The Spot on the Carpet

It was still there. It was all still just how we had left it two weeks earlier. Red solo cups, a bottle of vodka, some plates and napkins, and, of course, the spot on the carpet. The relief I felt getting out of the hospital and finally being, as I call it, “home sweet home,” quickly melted away as I was brought back to that night filled with shear terror, and chaos, and panic. Having been locked away in the hospital for the past two weeks, it was hard for me to remember that we had been in the middle of a family get together when everything suddenly came crashing down. As my mind tried to sort out the flurry of emotions that suddenly hit me, my eyes were focused on one thing. The spot. There was a spot on the carpet near the fire place where I had laid Avery’s body as she was in the middle of a prolonged, and come to find out, life-threatening seizure. We hadn’t yet had time to scrub away the stain from the vomit and spit that bubbled out of her as her mouth and lips turned blue. I could still see her sprawled out on the carpet, shaking, eyes open but seeing nothing. Even though two months have passed and the stain is barely visible now, there are things that trigger my memory bringing me right back to it, and I am flooded with as much fear and grief as I felt that night. The spot is one of those things.

Having had some time to reflect on the night, it is obvious to me that people process trauma in such different ways. I remember sitting at a restaurant with Joe a week after getting discharged from that admission and asking him to recount the entire night, step by step. Reluctant to share his memories, he shut down as I relived every detail, trying to make sense of how I should feel about everything. Joe would prefer to forget what happened that night and avoid talking about anything related to it. I, on the other hand, feel a strong need to talk through and replay the events that unfolded that night and the emotions I cycled through in all of the chaos. Neither of us is wrong in how we cope with our feelings, but for my sake, I need to get it all out, write it all down and hope that as I do so, these thoughts and emotions will hold less power over me.
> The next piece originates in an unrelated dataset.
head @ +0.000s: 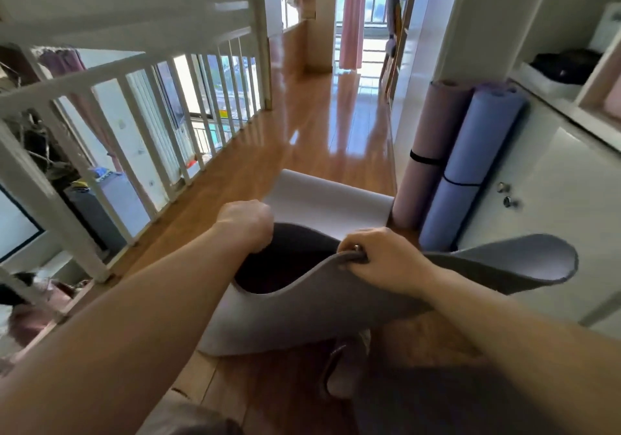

It happened on a Sunday night. We had just gotten discharged from a 5 day stay at the hospital the Friday before. We invited my parents, my sister and her family over for dinner and swimming trying to create some semblance of normalcy. Avery was having trouble maintaining her sodium levels because of the high volume of output from her ostomy, and we instructed to begin replacing her lost sodium with pedialyte and salt through her g-tube twice daily. She was hooked up to her pump for about two hours at dinner time and she really wasn’t feeling well. She was very quiet and said her stomach hurt, but this was not unusual for her so it caused little concern. After I unhooked her, I took her to the bathroom and noticed that she had peed her pants, which very rarely happens. I got her cleaned up and took her outside to sit on the deck with me and watch everyone swim. She was very pale and her lips looked a little blue and she was shaking slightly so we assumed she was just cold. My parents left early and they have since recalled that she didn’t really respond to them as they kissed her goodbye. She wasn’t answering my questions as I sat outside with her and she just seemed off. I started feeling fear settling in the pit of my stomach. I told Joe, my sister Jenny and her husband, Mike, as much and they told me to bring her inside because she was probably just cold. I brought her inside, wrapped in her blankey, and sat in the rocking chair with her. That’s when the concern grew.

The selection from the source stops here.